• **Activity**
From the entries below, return only the lines starting at the one that contains "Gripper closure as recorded" and ending at the one that contains "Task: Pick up", exactly as they stand.

#### Input records ####

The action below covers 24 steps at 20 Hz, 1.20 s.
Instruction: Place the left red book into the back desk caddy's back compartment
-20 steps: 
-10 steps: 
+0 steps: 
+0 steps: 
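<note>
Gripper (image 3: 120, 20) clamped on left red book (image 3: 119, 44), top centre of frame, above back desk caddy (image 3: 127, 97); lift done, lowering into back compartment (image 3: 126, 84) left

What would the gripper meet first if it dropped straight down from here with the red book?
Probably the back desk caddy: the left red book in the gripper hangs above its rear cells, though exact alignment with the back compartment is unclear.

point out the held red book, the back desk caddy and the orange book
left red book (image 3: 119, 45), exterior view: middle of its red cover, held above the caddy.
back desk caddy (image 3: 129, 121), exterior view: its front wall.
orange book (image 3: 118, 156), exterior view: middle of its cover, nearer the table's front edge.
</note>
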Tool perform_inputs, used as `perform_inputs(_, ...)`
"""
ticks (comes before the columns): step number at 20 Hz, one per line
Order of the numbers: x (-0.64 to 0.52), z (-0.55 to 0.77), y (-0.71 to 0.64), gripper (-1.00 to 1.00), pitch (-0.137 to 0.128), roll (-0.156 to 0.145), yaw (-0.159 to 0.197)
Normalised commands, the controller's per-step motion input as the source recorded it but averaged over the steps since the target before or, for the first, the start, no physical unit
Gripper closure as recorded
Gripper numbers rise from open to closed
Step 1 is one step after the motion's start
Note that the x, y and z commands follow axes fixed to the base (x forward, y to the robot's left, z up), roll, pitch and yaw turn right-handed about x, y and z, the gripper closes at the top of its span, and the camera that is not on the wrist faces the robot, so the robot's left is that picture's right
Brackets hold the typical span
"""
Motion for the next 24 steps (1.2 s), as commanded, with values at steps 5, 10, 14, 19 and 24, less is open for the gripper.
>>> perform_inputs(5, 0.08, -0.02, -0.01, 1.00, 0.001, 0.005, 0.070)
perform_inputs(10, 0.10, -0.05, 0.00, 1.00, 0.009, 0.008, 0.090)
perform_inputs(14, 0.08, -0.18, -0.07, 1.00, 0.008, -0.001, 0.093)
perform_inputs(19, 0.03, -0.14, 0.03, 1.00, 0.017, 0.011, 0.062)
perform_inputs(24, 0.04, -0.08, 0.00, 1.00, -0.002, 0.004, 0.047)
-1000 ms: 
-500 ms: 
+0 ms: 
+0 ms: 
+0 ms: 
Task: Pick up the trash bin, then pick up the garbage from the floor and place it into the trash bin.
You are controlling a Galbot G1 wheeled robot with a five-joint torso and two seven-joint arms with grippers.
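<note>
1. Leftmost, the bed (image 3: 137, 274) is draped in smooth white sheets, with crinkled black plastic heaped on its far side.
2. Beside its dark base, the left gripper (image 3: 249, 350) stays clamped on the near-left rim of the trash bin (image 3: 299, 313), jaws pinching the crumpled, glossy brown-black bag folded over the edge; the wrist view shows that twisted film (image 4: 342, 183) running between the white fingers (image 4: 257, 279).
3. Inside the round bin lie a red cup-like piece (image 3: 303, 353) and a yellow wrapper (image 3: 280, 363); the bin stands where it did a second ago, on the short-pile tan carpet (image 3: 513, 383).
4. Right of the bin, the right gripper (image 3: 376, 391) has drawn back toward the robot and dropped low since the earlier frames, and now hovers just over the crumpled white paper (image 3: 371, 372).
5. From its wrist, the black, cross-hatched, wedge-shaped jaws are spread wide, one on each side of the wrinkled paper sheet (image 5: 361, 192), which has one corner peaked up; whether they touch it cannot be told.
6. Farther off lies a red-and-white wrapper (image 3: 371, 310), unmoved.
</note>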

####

• **Response**
Gripper closure as recorded
Gripper numbers rise from open to closed
Step 1 is one step after the motion's start
Note that the x, y and z commands follow axes fixed to the base (x forward, y to the robot's left, z up), roll, pitch and yaw turn right-handed about x, y and z, the gripper closes at the top of its span, and the camera that is not on the wrist faces the robot, so the robot's left is that picture's right
Brackets hold the typical span
"""
Motion for the next 24 steps (1.2 s), as commanded, with values at steps 5, 10, 14, 19 and 24, less is open for the gripper.
>>> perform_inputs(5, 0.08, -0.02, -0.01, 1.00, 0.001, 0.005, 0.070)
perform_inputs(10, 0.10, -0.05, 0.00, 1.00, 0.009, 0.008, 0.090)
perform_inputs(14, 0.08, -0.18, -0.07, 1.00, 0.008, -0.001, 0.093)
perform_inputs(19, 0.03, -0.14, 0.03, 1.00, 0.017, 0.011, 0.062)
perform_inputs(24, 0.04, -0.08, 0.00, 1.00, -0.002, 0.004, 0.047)
-1000 ms: 
-500 ms: 
+0 ms: 
+0 ms: 
+0 ms: 
Task: Pick up the trash bin, then pick up the garbage from the floor and place it into the trash bin.

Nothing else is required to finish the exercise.